ZX-Calculus: Cyclotomic Supplementarity and Incompleteness for Clifford+T quantum mechanics
Emmanuel Jeandel (CARTE), Simon Perdrix (CARTE), Renaud Vilmart, (CARTE), Quanlong Wang (CARTE)

TL;DR
This paper introduces cyclotomic supplementarity as a new rule in the ZX-Calculus, demonstrating its necessity for completeness and showing that the existing calculus is incomplete for Clifford+T quantum mechanics.
Contribution
It presents a generalized supplementarity rule, proves its limitations, and establishes the incompleteness of the ZX-Calculus for Clifford+T quantum mechanics, proposing an extended axiomatisation.
Findings
Cyclotomic supplementarity cannot be derived for odd prime n.
An additional simple axiom is necessary for completeness.
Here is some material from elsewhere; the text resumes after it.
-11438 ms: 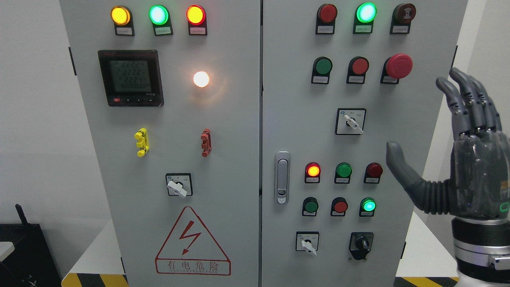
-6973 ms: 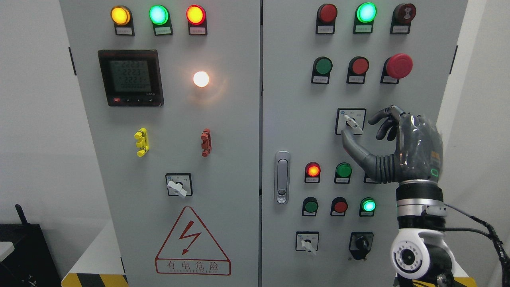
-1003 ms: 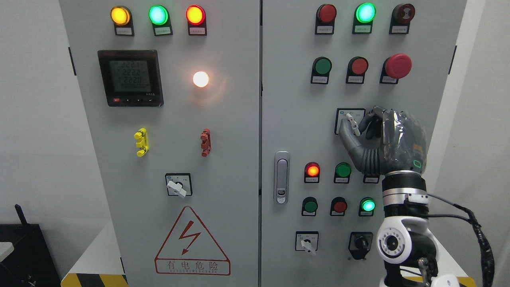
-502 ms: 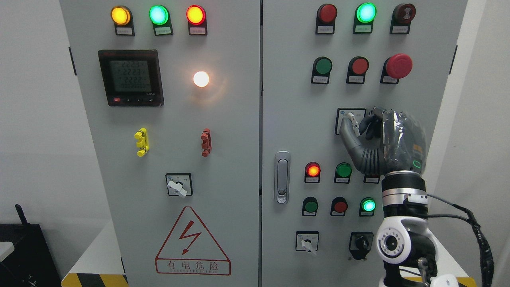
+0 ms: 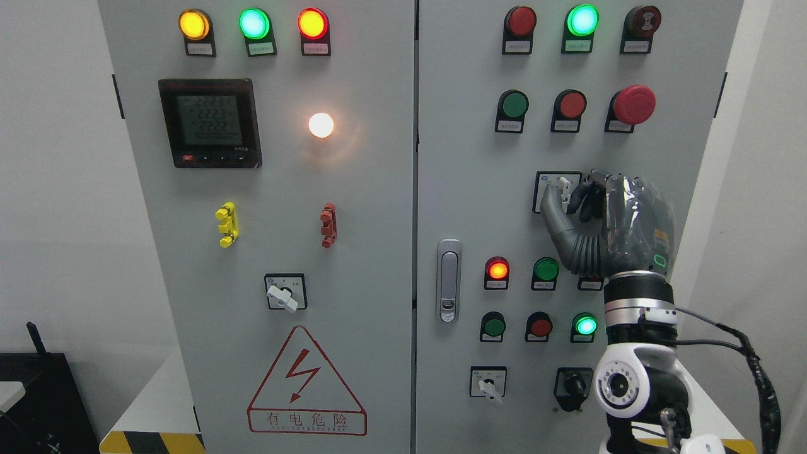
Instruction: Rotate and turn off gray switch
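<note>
The gray rotary switch (image 5: 564, 187) sits in a black-framed square plate on the cabinet's right door (image 5: 460, 157), at mid height. Its white lever now stands close to upright. My right hand (image 5: 567, 200) rises from the lower right and pinches the lever between thumb and curled fingers, covering the lower half of the switch plate. The left arm does not show in the head view.
Around the switch are a red mushroom button (image 5: 633, 104), red and green push buttons and lit lamps (image 5: 582, 19). Two more white-lever switches (image 5: 285, 294) (image 5: 488, 383), a black selector (image 5: 572, 384), a door latch (image 5: 448, 280) and a meter (image 5: 209, 122) are on the panel.
The right hand came in from the right, closed on the switch lever and turned it from a tilted down-right position toward upright. The view shifted slightly.
</note>
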You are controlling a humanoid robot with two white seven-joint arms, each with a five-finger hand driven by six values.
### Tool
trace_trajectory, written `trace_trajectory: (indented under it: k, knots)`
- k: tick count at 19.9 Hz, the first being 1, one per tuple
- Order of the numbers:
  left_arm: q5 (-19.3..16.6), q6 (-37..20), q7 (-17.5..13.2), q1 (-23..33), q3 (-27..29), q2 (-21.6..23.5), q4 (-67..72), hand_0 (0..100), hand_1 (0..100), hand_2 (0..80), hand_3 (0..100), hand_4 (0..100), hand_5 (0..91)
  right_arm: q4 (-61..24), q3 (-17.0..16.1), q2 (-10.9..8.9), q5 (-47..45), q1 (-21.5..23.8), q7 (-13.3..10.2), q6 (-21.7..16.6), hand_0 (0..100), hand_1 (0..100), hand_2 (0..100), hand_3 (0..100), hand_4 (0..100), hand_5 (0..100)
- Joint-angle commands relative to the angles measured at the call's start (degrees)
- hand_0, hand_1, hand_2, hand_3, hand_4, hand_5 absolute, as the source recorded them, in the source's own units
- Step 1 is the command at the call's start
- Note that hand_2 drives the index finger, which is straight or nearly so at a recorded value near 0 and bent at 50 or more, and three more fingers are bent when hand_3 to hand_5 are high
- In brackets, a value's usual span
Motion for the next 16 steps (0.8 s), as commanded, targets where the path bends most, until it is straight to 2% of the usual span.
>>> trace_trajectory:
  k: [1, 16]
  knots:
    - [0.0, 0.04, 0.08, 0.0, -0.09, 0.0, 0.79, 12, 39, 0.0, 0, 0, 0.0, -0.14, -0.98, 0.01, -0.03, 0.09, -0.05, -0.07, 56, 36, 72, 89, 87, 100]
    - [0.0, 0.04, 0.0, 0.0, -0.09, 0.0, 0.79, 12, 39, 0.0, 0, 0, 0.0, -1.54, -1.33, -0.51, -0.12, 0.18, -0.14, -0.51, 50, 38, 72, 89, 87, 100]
The ZX-Calculus is incomplete for Clifford+T quantum mechanics.
Abstract
The ZX-Calculus is a powerful graphical language for quantum mechanics and quantum information processing. The completeness of the language -- i.e. the ability to derive any true equation -- is a crucial question. In the quest of a complete ZX-calculus, supplementarity has been recently proved to be necessary for quantum diagram reasoning (MFCS 2016). Roughly speaking, supplementarity consists in merging two subdiagrams when they are parameterized by antipodal angles. We introduce a generalised supplementarity -- called cyclotomic supplementarity -- which consists in merging n subdiagrams at once, when the n angles divide the circle into equal parts. We show that when n is an odd prime number, the cyclotomic supplementarity cannot be derived, leading to a countable family of new axioms for diagrammatic quantum reasoning.We exhibit another new simple axiom that cannot be derived from the…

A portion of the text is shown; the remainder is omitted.